“Desidero che in questa casa si senta libero, come sono libera io”.
Con queste parole Luciana, pensionata di 90 anni, descrive la sua convivenza con Abdelaziz, il giovane studente rifugiato che ha accolto nella sua casa da circa un mese. Per lei, staffetta partigiana a soli 13 anni, la libertà è stata una difficile conquista e oggi è un bene prezioso da difendere, ogni giorno. “È quello che cerco di spiegare ai ragazzi quando vado nelle scuole a raccontare la mia esperienza di partigiana. Ne parlo anche con Abdelaziz: lui può capire meglio di altri, perché è stato costretto ad abbandonare il suo Paese per essere libero”.
Abdelaziz ha 22 anni e l’aria matura di chi è stato costretto a crescere in fretta. Vive in Italia dal 2016. “Il mio è stato proprio quel tipo di viaggio della speranza di cui sentite tanto parlare: ho lasciato il Gambia quando ancora c’era la dittatura, ho attraversato Senegal, Mali, Algeria e Libia. E poi la barca. Quando sono arrivato a Lampedusa non mi sono preoccupato del posto in cui mi hanno messo, ero troppo contento di essere sopravvissuto e sapevo che era una soluzione provvisoria. Molti dei compagni conosciuti durante il viaggio volevano proseguire per l’alta Europa, ma non io. Io, non so perché, ho sentito che in Italia qualcosa mi tratteneva. Forse la lingua, perché l’italiano mi piace tanto, o forse qualcosa nelle persone”.
Quando ripercorre le tappe del suo viaggio nel suo italiano quasi perfetto, Abdelaziz ha qualche esitazione che ben presto si trasforma in silenzio. Non ama condividere molti dettagli della sua vita “di prima” e Luciana rispetta questo riserbo: “Non conosco la sua storia e non faccio domande. Quando e se vorrà, sarà lui a raccontarmi cosa gli è successo. Mi interessa che stia bene qui, ora. Desidero che si senta parte integrante della famiglia, che ritrovi il calore di un posto che possa considerare casa. Ho capito subito che aveva bisogno di affetto e di ricostruire attorno a sé un’atmosfera famigliare”.
Abdelaziz ha contattato Refugees Welcome Italia alla fine del suo percorso nel sistema di accoglienza. Dopo Lampedusa, è stato trasferito al centro di Castelnuovo di Porto, dove è rimasto più di un anno, e da lì si è spostato in una struttura di seconda accoglienza. Nel frattempo, ha ottenuto lo status di rifugiato. “Quando Refugees Welcome Italia mi ha proposto di andare a vivere con una famiglia italiana, ho pensato che fosse una bella opportunità per me. Ma, allo stesso tempo, non nascondo che avevo un po’ di ansia e di paura”, confessa Abdelaziz. “Invece è stato tutto semplice e naturale, sia con la prima famiglia che mi ha accolto, sia ora con nonna Luciana. Quando l’ho incontrata la prima volta ho pensato che saremmo andati d’accordo e non mi sbagliavo. Mi ha trattato sin da subito come se fossi uno dei suoi nipoti”.
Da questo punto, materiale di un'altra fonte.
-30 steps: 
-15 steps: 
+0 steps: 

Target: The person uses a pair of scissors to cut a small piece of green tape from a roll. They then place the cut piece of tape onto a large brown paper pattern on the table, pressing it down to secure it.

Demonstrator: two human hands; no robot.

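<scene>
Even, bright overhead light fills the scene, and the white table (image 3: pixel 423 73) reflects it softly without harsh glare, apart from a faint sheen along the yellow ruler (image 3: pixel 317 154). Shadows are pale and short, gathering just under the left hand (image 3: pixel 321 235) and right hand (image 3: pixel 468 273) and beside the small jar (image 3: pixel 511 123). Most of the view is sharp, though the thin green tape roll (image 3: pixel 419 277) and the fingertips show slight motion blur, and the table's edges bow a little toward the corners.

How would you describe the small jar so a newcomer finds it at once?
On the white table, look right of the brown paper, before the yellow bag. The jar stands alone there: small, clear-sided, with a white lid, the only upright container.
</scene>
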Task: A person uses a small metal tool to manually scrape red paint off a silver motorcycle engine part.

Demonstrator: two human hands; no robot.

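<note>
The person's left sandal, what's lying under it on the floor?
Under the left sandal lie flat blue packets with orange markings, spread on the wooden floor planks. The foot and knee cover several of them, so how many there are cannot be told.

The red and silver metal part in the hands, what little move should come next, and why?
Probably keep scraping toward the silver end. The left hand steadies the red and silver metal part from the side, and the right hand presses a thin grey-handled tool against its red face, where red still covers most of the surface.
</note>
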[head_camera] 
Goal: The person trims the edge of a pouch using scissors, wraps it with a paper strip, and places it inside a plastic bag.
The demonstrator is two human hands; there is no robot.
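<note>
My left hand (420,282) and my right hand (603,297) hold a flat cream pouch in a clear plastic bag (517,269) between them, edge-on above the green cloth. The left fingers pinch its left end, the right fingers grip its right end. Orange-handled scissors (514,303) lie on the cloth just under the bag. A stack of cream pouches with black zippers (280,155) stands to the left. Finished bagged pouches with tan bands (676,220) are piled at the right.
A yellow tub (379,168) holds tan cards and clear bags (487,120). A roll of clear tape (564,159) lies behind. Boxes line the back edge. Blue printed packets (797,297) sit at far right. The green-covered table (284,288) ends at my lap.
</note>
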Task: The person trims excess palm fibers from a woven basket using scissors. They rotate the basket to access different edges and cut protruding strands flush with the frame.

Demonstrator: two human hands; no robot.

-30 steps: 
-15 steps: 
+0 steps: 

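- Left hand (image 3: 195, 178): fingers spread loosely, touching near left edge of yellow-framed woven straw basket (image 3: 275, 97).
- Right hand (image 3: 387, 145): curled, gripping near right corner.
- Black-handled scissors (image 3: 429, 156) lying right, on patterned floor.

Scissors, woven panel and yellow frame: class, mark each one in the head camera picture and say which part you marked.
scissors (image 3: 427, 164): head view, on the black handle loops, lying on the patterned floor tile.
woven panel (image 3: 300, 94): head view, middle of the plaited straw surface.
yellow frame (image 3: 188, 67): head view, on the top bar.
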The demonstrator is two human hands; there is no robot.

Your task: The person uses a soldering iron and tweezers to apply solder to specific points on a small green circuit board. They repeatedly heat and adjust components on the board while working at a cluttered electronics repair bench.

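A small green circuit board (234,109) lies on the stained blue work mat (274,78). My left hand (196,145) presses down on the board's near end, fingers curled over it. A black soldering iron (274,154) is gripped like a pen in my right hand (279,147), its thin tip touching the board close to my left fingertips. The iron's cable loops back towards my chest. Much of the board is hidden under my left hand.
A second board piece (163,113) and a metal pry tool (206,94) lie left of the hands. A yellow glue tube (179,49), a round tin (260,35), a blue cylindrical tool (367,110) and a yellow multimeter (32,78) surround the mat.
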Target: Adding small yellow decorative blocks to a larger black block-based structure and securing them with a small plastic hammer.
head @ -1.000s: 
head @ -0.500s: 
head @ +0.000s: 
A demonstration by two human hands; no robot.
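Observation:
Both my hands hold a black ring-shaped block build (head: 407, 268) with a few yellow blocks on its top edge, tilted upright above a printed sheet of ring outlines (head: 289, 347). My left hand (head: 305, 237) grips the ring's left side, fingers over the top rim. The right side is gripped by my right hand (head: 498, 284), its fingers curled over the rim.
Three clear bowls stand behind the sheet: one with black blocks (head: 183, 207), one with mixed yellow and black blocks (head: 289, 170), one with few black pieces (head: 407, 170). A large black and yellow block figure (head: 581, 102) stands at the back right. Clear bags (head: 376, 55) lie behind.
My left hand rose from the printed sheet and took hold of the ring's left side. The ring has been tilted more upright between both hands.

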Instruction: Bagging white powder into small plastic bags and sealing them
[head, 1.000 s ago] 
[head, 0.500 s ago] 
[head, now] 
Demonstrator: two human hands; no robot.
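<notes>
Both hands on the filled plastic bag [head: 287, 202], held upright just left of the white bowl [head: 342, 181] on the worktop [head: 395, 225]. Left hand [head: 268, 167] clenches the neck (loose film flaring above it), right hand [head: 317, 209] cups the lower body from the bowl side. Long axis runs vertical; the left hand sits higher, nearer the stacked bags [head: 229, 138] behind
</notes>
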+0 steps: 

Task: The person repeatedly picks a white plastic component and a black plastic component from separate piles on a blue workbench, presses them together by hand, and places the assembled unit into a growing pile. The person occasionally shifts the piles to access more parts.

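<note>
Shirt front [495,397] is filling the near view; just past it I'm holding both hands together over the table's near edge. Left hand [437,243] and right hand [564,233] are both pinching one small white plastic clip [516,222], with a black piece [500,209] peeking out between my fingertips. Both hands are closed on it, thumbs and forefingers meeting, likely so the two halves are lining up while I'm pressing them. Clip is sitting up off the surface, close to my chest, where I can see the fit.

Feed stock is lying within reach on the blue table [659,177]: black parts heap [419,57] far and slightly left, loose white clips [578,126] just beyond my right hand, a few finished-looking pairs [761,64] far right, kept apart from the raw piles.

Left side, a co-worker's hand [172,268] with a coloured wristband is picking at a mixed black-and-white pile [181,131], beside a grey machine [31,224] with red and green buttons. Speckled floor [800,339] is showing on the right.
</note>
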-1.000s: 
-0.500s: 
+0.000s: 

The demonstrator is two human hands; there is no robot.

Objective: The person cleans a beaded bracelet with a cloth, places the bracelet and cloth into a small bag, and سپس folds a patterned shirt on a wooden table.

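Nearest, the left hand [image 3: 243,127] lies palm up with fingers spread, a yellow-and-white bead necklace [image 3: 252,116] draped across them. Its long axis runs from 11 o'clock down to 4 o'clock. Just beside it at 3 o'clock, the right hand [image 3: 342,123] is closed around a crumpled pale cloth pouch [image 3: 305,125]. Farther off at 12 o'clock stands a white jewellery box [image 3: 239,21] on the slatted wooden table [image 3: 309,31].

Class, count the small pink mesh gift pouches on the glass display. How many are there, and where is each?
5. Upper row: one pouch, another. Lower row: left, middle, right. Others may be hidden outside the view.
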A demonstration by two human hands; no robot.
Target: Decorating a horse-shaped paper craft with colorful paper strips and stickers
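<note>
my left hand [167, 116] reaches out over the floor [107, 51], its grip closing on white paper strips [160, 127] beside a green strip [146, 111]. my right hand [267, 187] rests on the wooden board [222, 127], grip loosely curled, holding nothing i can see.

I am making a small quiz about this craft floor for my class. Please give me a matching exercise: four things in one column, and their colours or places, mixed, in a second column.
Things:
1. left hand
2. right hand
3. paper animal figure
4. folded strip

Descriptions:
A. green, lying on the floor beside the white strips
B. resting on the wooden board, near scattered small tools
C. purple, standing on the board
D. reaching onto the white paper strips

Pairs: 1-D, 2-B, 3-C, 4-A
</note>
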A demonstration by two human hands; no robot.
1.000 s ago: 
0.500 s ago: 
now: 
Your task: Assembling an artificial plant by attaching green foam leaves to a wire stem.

La loro routine è fatta di chiacchiere, studio, passeggiate e faccende domestiche. “Ci piace guardare la TV insieme e commentare le notizie dei telegiornali”, racconta Luciana. “Abdelaziz è un ragazzo curioso del mondo, ama leggere ed è bravissimo a scuola. Se ha un difetto è la testardaggine: vuole sempre lavare i piatti, benché io gli dica che abbiamo una lavastoviglie apposta per questo”.
“Nonna Luciana è una libreria vivente: mi ha raccontato tante cose del suo passato. È una persona che ha lottato per la libertà e la democrazia in Italia: ascoltarla è davvero un piacere e un onore. Questa convivenza è uno scambio: io imparo cose da lei, ma anche lei da me, riguardanti il mio paese e la mia cultura. È una cosa che arricchisce tutti”, aggiunge Abdelaziz, mentre sistema i libri sulla sua scrivania.
Ha da poco terminato di scrivere le ultime tesine prima della fine della scuola: frequenta un istituto superiore e sogna, un giorno, di poter andare all’Università e di laurearsi.
La sua presenza nel palazzo non ha destato particolari reazioni, racconta Luciana: “Ovunque vada e con chiunque mi trovi, io presento Abdelaziz come mio nipote”. Lui aggiunge: “Molte persone hanno timore dei ragazzi africani o del Medio Oriente perché non conoscono. E quello che non conosci ti fa paura. Il senso dell’accoglienza in famiglia è superare questa paura. È una rivoluzione”.
Una rivoluzione che inizia da casa di Luciana.